■ **Your instructions**: Go through the data below and copy each line that includes "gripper".

======== Information supplied

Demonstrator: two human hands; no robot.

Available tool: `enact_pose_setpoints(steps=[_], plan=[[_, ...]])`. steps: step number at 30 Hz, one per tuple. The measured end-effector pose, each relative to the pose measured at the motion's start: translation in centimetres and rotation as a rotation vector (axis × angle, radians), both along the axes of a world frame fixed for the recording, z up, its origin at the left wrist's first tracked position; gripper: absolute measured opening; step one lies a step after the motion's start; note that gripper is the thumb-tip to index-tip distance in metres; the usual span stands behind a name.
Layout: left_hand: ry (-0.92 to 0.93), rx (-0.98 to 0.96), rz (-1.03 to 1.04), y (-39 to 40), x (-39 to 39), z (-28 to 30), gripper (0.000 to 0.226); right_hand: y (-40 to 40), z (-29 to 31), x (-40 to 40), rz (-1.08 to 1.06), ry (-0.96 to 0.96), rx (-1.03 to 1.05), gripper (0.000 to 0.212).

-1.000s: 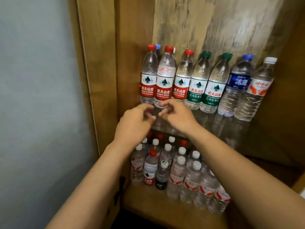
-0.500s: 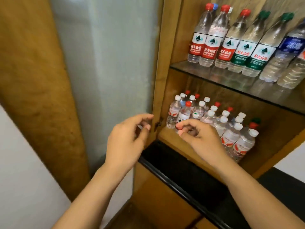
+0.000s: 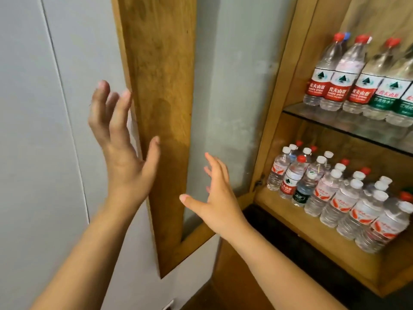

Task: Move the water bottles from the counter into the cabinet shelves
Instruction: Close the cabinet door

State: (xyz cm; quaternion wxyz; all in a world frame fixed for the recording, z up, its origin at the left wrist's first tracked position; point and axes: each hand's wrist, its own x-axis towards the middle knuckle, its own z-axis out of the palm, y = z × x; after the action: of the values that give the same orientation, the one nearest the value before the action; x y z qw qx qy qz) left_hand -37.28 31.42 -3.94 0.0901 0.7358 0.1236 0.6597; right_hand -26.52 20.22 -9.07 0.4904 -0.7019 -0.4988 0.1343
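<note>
Tall water bottles (image 3: 339, 77) with red and green labels stand in a row on the glass shelf (image 3: 312, 117) at the upper right. Several small bottles (image 3: 335, 193) crowd the wooden shelf (image 3: 297, 222) below. The cabinet's wood-framed glass door (image 3: 161, 108) hangs open on the left. My left hand (image 3: 118, 139) is spread at the door frame's outer edge, fingers straight, holding nothing. My right hand (image 3: 214, 193) is spread in front of the door's glass pane, also holding nothing.
A pale grey wall (image 3: 44, 153) lies behind the open door. A black counter edge (image 3: 290, 247) runs under the lower shelf. The cabinet's wooden side post (image 3: 277, 108) carries a hinge near the lower shelf.
The view has swung left, away from the shelves toward the open door. Both hands have gone from curled fingers near the shelves to spread fingers at the door.
</note>
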Motion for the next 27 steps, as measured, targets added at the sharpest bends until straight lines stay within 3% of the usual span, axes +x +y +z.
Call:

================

■ **Written solution**:
Available tool: `enact_pose_setpoints(steps=[_], plan=[[_, ...]])`. steps: step number at 30 Hz, one per tuple. The measured end-effector pose, each relative to the pose measured at the motion's start: translation in centimetres and rotation as a rotation vector (axis × angle, radians), both along the axes of a world frame fixed for the recording, z up, its origin at the left wrist's first tracked position; gripper: absolute measured opening; step one lies a step after the motion's start; note that gripper is the thumb-tip to index-tip distance in metres; the usual span stands behind a name.
Layout: left_hand: ry (-0.92 to 0.93), rx (-0.98 to 0.96), rz (-1.03 to 1.04), y (-39 to 40), x (-39 to 39), z (-28 to 30), gripper (0.000 to 0.226); right_hand: y (-40 to 40), z (-29 to 31), x (-40 to 40), rz (-1.08 to 1.06), ry (-0.96 to 0.96), rx (-1.03 to 1.05), gripper (0.000 to 0.212).

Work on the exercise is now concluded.